Alice sipped more brandy. It made her feel warm, comfortable, for the first time in a while. Or was that John’s presence? Maybe it was both. She slipped off her shoes and stretched out on the chaise-longue.
“Anyway – I was just trying to get a result. Something, anything. I started to think that maybe I’d been wrong. Maybe you couldn’t find what you were looking for with the scientific method. I was trying to work out some sort of equation to show maybe you did need faith... and then, well – you know how alcoholics talk about having a moment of clarity?”
“Yeah.”
“I had mine. Saw myself. Christmas was coming up and it looked like I’d be spending it same way I usually did, with the family. Dad, Carol, and her husband and kids – and me, on my own. I’ve been teaching at a sixth form college the last eight years. Oh, I’ve applied for other jobs once or twice, but my heart wasn’t in it, and I’m pretty sure my little hobby didn’t help. Forty-plus, no wife, no kids, not much of a job, not much money – and, you know, what for?”
“And that was it?”
“Not quite. I suddenly saw my house as well. Total fucking mess, the state I’d let it get into – pots in the sink, carpets hadn’t been hoovered in months, all of that. And the spare room – that was my study. Walls covered in notes, pictures, this and that – I looked at it and it was like the diary of a fucking madman. And there was nothing scientific about it any more, nothing that wouldn’t be laughed out of court in five seconds. I wasn’t going to show anybody, not with what I had. I carried on a little longer, but I already knew, deep down. So, come New Year’s, I took my website down. Oh yeah, I had one of those. John Revell, Ghost Hunter. Took the link off my Facebook page. The only reason it still says paranormal researcher is because I’d been dusting off my CV and started looking for something new. Wanted to put something better than what I had for a day job. Right now?” He shrugged. “I’m still there, but I’m saving up to go back to college. Get my Ph.D, then try and start again.”
“I’m glad.”
“Yeah?”
“Yeah. Why do you think I was so pissed off at you? Well, one of the reasons, anyway. You had all that potential, and...”
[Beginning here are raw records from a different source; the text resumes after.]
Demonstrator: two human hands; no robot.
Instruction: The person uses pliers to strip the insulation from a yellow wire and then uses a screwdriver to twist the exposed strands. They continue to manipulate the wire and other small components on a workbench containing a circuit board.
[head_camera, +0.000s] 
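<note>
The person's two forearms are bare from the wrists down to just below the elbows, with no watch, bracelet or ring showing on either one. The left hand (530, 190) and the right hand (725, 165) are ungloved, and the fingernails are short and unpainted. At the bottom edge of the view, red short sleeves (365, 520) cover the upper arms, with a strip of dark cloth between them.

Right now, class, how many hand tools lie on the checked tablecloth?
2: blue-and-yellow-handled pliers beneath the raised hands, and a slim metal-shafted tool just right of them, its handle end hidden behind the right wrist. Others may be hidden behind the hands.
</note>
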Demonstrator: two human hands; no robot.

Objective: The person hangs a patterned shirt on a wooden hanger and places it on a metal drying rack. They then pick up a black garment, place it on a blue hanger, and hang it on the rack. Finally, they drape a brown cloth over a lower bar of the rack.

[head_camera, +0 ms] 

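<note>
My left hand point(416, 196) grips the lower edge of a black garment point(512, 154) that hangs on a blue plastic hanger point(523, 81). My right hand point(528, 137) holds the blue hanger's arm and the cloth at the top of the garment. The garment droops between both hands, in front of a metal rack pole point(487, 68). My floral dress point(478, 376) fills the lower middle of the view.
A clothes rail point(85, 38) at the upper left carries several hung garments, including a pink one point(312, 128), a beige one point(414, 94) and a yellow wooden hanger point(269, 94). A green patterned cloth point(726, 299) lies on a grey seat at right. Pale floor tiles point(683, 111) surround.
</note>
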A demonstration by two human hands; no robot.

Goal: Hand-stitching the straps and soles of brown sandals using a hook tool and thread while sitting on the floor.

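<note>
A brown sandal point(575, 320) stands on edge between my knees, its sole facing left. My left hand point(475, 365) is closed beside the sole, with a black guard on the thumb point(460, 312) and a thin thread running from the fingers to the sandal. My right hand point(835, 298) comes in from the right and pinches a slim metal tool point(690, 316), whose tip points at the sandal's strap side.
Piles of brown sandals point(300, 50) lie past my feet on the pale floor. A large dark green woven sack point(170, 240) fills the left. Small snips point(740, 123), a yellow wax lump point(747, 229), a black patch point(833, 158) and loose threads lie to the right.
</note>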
“I know. Shit, I’ve forgotten half the stuff we learned at uni. Quantum physics, shit like that? I had enough trouble getting my head around it back then.”
“Tell me about it. It’s worth the effort, though.”
“So I heard. You did pretty well, didn’t you?”
“I did okay, yeah. Financially, anyway.”
“Right.” John opened his mouth to speak again. He was going to ask about Emily, about Andrew; about the death, about the divorce. Alice didn’t want that, not now, not with the brandy soothing the rough edges away.
“John?”
“Yeah?”
“How long do you think it’ll be before you can do that Ph.D?”
“Couple of years, probably. If I’m lucky.”
“What if you could go this year?”
“Say what?”
“Well, next year. The new academic year. What if you did one more paranormal investigation? A paid one? So well paid you could go back on the next course that’s open, and not have to worry about student debt?”
“You any idea how much money that would cost?”
“Yeah. I can afford it, John. I was very well-paid. And I got half the proceeds of the sale on my old house. Homes in Sussex are a lot more pricey than they are in Manchester. Believe me.”
“I do. Well, about the house prices. But this? You’re talking five figures, Alice.”
“I know. But I want to know what’s happening, John. I want a rational explanation, I want something where I can go well, that was a load of old bollocks. And I think I can trust you to do that.”
John chewed his bottom lip, frowning.
“Well? You going to help me, John?”
He looked at her long and hard, then finally nodded. “Okay,” he said at last.